Se il gas resta caro o se aumentano i costi accessori, l’intero prezzo all’ingrosso ne risente, anche se una quota crescente di produzione viene da rinnovabili.

È una delle ragioni per cui il Governo sta discutendo misure mirate a ridurre i costi complessivi e a limare i differenziali, ma è anche la prova che il problema non è “solo” la materia prima.

Il consumatore dentro una filiera: cosa cambierebbe davvero

Quando si parla di “rincari” spesso si cerca un colpevole unico: il petrolio, il gas, le compagnie, lo Stato. La verità, più scomoda, è che i prezzi finali sono il prodotto di un sistema complesso, e il ribasso della materia prima non è una leva magica se restano alte le altre componenti.

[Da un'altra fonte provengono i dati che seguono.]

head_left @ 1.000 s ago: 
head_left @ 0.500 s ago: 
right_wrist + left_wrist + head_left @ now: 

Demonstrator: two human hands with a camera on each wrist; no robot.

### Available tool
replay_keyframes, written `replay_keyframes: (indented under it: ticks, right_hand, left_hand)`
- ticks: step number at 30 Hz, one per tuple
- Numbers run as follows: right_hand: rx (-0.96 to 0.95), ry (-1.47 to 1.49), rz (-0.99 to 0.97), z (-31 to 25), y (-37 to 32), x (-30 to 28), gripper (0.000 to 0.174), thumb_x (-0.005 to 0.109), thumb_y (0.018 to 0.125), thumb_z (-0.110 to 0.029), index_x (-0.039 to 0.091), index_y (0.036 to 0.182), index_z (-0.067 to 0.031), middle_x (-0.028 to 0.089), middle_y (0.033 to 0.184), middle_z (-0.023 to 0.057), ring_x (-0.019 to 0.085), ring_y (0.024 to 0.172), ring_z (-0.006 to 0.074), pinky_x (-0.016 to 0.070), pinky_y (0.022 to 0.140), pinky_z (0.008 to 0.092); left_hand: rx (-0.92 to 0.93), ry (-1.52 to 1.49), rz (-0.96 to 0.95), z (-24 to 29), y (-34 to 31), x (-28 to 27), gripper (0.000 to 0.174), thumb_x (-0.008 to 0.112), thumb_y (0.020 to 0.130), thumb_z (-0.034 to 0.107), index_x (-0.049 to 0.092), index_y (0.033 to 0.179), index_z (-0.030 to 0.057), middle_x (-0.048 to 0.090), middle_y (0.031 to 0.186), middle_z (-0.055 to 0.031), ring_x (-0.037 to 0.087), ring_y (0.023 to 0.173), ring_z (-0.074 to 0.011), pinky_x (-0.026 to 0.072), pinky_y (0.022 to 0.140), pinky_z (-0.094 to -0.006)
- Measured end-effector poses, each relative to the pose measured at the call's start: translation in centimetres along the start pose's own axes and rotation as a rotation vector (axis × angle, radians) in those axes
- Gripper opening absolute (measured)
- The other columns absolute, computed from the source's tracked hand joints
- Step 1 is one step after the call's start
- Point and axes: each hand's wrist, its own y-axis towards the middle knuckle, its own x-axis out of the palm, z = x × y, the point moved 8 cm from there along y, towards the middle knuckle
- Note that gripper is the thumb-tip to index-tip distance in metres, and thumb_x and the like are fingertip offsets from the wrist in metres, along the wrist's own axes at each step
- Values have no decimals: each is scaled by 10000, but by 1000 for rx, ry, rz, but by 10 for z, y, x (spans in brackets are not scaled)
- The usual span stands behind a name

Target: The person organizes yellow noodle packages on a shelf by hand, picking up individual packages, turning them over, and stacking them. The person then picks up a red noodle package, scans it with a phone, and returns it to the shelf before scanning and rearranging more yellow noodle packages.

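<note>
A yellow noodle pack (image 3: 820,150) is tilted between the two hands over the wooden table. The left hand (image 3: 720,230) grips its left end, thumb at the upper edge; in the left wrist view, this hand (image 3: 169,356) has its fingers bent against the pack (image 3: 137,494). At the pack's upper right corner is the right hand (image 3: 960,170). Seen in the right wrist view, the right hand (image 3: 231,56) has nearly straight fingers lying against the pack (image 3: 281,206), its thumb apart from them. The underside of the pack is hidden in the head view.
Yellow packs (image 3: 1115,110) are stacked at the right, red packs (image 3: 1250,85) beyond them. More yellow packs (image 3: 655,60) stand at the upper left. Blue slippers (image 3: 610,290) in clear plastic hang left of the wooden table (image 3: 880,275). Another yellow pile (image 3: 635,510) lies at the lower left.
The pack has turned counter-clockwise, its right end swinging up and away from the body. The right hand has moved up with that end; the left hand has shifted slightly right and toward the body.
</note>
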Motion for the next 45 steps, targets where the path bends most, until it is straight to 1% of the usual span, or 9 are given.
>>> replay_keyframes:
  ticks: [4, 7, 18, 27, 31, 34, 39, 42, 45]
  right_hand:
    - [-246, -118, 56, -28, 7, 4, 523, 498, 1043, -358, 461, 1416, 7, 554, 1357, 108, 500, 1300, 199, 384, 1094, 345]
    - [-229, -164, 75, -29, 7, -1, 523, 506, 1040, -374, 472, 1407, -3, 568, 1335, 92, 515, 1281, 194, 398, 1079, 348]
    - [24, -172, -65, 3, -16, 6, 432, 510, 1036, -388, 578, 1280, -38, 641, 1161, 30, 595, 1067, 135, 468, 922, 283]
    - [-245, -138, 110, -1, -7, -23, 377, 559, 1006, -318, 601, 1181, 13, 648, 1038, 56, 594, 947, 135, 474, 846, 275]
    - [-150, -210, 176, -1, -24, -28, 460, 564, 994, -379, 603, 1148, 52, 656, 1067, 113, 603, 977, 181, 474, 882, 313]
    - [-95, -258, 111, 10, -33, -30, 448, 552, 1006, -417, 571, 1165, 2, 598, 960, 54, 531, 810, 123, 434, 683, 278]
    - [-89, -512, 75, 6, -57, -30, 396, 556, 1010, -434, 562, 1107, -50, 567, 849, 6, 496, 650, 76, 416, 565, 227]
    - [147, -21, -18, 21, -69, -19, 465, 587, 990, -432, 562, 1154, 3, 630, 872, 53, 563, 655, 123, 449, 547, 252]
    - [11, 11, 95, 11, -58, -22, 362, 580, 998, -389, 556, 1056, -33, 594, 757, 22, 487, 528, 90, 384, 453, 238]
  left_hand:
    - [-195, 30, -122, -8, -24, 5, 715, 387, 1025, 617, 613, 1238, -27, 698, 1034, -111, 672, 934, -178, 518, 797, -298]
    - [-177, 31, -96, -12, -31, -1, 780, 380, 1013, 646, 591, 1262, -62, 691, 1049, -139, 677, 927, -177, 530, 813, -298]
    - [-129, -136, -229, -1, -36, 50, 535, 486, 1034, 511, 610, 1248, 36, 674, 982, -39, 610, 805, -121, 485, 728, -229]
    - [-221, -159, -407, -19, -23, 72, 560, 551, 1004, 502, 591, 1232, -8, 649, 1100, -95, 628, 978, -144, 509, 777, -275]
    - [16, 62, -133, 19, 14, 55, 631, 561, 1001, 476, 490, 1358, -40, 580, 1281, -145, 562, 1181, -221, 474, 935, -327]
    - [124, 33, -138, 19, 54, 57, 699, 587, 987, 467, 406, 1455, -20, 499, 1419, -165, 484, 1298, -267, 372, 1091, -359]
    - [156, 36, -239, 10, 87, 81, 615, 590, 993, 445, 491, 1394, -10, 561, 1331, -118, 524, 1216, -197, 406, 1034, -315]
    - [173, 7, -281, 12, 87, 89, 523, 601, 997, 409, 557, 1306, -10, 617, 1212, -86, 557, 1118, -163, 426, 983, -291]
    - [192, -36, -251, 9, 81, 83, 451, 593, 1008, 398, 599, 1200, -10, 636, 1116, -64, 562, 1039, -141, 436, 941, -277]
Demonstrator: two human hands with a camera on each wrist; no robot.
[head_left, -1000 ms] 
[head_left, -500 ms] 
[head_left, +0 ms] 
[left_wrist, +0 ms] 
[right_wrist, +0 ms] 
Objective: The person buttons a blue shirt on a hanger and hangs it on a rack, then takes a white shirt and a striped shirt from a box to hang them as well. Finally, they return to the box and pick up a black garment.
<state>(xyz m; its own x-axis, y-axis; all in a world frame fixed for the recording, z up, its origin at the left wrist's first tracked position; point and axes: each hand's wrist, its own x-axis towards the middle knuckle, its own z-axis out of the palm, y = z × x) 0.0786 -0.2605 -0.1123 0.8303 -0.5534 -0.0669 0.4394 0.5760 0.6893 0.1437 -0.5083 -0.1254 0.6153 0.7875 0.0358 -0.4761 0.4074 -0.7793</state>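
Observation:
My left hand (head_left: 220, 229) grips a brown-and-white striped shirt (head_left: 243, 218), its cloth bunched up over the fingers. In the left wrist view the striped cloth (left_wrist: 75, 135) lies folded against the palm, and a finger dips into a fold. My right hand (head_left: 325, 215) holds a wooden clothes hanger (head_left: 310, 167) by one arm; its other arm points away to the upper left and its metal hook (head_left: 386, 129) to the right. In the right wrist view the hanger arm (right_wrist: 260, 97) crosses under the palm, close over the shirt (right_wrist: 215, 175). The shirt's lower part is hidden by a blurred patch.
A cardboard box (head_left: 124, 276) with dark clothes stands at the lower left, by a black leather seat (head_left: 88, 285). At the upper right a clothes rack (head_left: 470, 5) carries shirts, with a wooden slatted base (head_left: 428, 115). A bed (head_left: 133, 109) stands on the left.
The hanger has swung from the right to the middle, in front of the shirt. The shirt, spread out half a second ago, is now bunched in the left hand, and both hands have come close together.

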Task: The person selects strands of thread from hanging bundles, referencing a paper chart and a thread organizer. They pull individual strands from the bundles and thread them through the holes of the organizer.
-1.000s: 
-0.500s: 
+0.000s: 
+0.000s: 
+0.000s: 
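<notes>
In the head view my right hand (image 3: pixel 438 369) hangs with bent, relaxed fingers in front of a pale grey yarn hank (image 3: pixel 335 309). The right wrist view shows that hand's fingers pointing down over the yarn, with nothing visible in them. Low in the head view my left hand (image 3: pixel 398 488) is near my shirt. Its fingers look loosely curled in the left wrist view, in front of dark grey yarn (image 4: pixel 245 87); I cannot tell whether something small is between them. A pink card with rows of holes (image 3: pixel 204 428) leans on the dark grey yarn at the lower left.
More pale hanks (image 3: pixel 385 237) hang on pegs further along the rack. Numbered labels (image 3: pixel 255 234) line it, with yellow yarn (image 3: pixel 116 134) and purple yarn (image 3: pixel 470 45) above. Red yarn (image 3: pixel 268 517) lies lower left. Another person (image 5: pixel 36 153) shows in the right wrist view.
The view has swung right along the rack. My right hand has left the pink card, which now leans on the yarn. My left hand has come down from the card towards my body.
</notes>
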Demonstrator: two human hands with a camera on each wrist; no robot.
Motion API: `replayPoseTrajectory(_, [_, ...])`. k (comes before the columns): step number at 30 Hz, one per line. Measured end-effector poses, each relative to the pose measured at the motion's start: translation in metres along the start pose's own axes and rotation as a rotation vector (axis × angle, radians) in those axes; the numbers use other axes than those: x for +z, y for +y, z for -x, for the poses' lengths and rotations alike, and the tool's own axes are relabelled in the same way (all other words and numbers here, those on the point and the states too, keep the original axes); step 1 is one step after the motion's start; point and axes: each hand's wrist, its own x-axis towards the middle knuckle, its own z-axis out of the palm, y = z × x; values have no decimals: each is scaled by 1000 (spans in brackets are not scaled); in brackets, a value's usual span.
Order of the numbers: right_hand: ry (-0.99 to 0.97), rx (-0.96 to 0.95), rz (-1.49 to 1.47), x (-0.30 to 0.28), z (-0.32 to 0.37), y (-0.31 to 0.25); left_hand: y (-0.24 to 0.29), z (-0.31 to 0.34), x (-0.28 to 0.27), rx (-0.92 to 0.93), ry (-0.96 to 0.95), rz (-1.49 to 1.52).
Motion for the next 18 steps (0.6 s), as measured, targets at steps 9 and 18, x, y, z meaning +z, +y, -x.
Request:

Questo non significa rassegnazione. Significa che, per tutelare davvero i consumatori, servono interventi che guardino a tutta la filiera: trasparenza sulla formazione dei prezzi, controllo su eventuali distorsioni, investimenti che riducano dipendenza e volatilità, e un disegno fiscale che non trasformi ogni oscillazione in un rimbalzo immediato sul carrello della spesa.

Perché alla fine l’energia non è solo un bene di consumo.

È la piattaforma su cui poggia tutto il resto: trasporti, produzione, servizi, vita quotidiana.

E quando quella piattaforma diventa instabile, il cittadino non sente un “indice”, sente un’inquietudine concreta: l’idea che anche quando il mondo rallenta, a casa sua il contatore continui a correre.